Pendant les 7 jours qui ont suivi l’attaque, l’entreprise a dû s’arrêter et les salariés ne pouvaient rien faire. Incapacité à communiquer, à réaliser, déclarer ; tous les travaux habituels ne pouvaient être réalisés. De plus, il était impossible d’accéder aux serveurs pour les clients.

Le prestataire s’était fait pirater et n’avait pas sauvegarde récente. Le pirate informatique a demandé une rançon en bitcoins.
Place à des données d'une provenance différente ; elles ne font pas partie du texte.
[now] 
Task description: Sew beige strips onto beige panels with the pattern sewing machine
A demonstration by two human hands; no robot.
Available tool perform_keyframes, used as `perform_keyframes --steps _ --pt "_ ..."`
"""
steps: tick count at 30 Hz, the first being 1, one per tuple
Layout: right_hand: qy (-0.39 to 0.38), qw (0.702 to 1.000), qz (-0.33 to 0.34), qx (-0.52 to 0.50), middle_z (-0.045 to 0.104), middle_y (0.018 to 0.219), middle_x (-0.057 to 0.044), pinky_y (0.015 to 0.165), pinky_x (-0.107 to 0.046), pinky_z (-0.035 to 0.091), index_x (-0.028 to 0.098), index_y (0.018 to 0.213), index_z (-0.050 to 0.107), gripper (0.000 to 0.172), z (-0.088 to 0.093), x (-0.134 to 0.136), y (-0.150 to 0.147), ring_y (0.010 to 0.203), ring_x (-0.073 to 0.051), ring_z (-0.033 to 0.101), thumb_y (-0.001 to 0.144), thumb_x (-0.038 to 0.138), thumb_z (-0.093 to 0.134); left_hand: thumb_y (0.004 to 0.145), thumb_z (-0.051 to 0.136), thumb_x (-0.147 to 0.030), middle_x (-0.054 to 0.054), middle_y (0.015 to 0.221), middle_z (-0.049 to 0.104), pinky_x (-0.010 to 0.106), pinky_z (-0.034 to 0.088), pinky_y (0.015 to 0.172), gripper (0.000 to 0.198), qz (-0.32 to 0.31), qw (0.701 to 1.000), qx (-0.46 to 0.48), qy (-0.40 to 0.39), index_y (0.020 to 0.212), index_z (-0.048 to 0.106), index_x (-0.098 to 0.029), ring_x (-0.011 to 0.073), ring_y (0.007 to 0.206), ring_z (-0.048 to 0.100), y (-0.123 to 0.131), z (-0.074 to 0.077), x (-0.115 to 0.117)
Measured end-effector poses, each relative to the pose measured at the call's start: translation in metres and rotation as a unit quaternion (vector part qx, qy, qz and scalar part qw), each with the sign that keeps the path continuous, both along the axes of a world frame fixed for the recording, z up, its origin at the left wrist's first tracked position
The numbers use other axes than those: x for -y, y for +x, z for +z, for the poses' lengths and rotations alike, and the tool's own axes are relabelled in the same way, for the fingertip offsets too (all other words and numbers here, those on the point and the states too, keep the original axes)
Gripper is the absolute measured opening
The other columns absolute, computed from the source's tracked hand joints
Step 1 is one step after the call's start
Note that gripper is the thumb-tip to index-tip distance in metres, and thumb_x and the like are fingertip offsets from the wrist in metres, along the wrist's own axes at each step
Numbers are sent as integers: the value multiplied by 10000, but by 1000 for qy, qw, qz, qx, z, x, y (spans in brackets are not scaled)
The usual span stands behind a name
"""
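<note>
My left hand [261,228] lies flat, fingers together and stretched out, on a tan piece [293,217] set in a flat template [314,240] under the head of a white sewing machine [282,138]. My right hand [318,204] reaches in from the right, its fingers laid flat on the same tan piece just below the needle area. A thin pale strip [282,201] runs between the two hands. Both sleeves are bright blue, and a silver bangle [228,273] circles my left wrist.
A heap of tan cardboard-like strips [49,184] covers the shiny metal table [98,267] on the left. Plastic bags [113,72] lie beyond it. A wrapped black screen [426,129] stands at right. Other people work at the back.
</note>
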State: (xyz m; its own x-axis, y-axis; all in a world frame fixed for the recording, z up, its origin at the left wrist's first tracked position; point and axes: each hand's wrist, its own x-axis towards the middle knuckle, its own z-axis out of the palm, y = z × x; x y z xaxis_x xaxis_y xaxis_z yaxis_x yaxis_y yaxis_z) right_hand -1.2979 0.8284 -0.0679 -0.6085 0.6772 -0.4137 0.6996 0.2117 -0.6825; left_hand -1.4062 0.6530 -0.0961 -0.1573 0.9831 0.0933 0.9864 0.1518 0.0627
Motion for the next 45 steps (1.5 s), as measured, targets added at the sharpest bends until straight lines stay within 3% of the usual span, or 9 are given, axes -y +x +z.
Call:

Après 7 jours, l’entreprise a lentement repris son activité et a dû changer de prestataire. Le coût final pour l’entreprise s’élève à environs 100 000 euros.

Ensuite, Jacques Coquelet, ingénieur R&D, nous offre son point de vue en tant que sous-traitant de la filière automobile. Aujourd’hui, presque toutes les usines de construction automobiles sont automatisées. Jacques Coquelet explique que si une usine est sujet à une attaque cyber, la production doit être arrêtée pour une durée indéterminée ce qui la ralentira. Quelle que soit la filière, une attaque cyber résulte à des pertes économiques assez conséquentes.

Sur le sujet de la coopération entre les entreprises attaquées au sein des filières économiques, c’est Jean-Christophe Gaillard qui a animé la table ronde constituée de Romain Bottan, chief information security officer de BoostAeroSpace, de Michel Cadic, délégué ministériel adjoint aux industries de sécurité et à la lutte contre les cyber-menaces au ministère de l’intérieur, de François Kloepfer, vue précédemment, et de Luc Vignancour, responsable de la souscription cyber chez Beazley.

Comme vue précédemment, aujourd’hui toutes les entreprises quelle que soit leurs activités, peuvent être sujet aux attaques cyber. Les cyber-attaques dans les entreprises du bâtiment sont aussi conséquentes que celles dans les entreprises de l’automobile. Comme tout est automatisé, lors d’une attaque tout est arrêté, tous les chantiers sont indisponibles ce qui entraîne un retard.

Les experts participants à cette conférence préconisent de faire plus souvent des sauvegardes et de faire plus régulièrement des tests sur ces sauvegardes. De plus, il faudrait communiquer plus avec les experts pour mieux se protéger. L’objectif pour le futur serait de pouvoir détecter les attaques dans toutes les entreprises associées.

Michel Cadic nous rappelle que spécialiste d’attaques informatique est un métier à part entière et qu’il existe des attaques à long termes qui peuvent prendre plus d’un an à mettre en place.

Avec tous ces cas de cyber attaque, le risque cyber est avéré. La question qui reste est de savoir comment améliorer la détection des attaques.

Ensuite c’est Olivier Lopez, co-porteur de la Chaire « Cyber Insurance » qui nous parle du problème de la qualité des données sur les attaques. Il nous explique qu’il faut s’occuper de la protection physique et de la protection financière. Pour obtenir le coût financier, il faut quantifier le risque. Pour cela, il utilise la base PRC.